## DATA SECTION
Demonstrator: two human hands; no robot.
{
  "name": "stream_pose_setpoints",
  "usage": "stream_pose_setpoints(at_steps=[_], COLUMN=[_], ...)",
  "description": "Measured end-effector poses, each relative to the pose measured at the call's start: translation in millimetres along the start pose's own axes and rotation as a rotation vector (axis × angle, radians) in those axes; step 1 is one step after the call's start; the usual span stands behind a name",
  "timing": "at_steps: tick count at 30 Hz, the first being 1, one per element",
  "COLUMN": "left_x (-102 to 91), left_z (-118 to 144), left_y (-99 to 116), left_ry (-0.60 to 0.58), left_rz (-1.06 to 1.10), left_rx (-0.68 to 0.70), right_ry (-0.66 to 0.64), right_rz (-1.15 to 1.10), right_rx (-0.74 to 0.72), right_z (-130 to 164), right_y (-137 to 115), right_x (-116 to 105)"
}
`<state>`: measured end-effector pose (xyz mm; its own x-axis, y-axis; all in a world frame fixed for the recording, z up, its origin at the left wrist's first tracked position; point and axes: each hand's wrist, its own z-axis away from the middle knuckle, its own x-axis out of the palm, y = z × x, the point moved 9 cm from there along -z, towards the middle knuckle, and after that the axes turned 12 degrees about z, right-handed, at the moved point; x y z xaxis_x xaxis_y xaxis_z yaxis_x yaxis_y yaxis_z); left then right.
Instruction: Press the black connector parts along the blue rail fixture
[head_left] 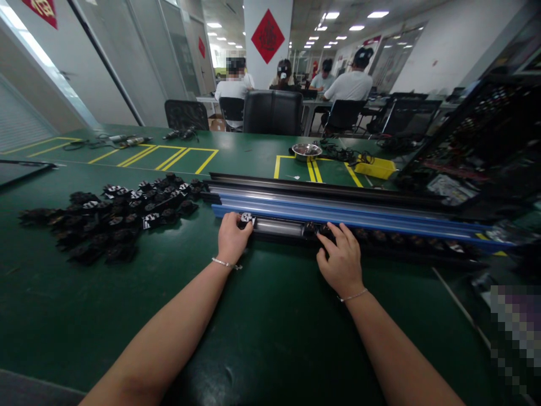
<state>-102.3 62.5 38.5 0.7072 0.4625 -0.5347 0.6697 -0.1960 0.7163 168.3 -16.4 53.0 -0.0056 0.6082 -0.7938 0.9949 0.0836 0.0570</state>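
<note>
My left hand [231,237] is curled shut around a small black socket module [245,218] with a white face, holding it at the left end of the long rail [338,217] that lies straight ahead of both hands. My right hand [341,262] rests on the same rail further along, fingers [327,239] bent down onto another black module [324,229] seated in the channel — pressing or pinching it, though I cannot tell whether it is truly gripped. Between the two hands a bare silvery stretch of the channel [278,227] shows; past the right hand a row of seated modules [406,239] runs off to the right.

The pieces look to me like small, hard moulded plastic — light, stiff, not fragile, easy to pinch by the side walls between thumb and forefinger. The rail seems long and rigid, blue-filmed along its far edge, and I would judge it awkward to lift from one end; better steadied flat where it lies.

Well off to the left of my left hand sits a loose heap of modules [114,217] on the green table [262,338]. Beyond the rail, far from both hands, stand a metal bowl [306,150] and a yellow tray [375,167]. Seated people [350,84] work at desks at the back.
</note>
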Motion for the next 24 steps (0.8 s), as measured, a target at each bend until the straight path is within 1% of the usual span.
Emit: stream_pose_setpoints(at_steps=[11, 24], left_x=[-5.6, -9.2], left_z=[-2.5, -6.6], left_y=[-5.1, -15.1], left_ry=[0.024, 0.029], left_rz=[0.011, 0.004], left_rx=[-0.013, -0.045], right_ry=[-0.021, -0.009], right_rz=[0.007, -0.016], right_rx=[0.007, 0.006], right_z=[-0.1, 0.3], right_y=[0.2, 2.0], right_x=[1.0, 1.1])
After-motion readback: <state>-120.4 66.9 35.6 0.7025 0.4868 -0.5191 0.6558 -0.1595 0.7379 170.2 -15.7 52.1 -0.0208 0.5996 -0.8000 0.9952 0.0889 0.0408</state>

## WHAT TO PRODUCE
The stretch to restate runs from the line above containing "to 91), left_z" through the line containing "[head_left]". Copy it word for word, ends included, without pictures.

## RESPONSE AREA
  "COLUMN": "left_x (-102 to 91), left_z (-118 to 144), left_y (-99 to 116), left_ry (-0.60 to 0.58), left_rz (-1.06 to 1.10), left_rx (-0.68 to 0.70), right_ry (-0.66 to 0.64), right_rz (-1.15 to 1.10), right_rx (-0.74 to 0.72), right_z (-130 to 164), right_y (-137 to 115), right_x (-116 to 105)"
}
`<state>`: measured end-effector pose (xyz mm; its own x-axis, y-axis; all in a world frame fixed for the recording, z up, its origin at the left wrist's first tracked position; point and axes: each hand's wrist, its own z-axis away from the middle knuckle, its own x-axis out of the palm, y = z × x, the point moved 9 cm from there along -z, towards the middle knuckle, and after that the axes turned 12 degrees about z, right-handed, at the moved point; x y z xaxis_x xaxis_y xaxis_z yaxis_x yaxis_y yaxis_z); left then right.
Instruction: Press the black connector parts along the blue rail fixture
[head_left] 

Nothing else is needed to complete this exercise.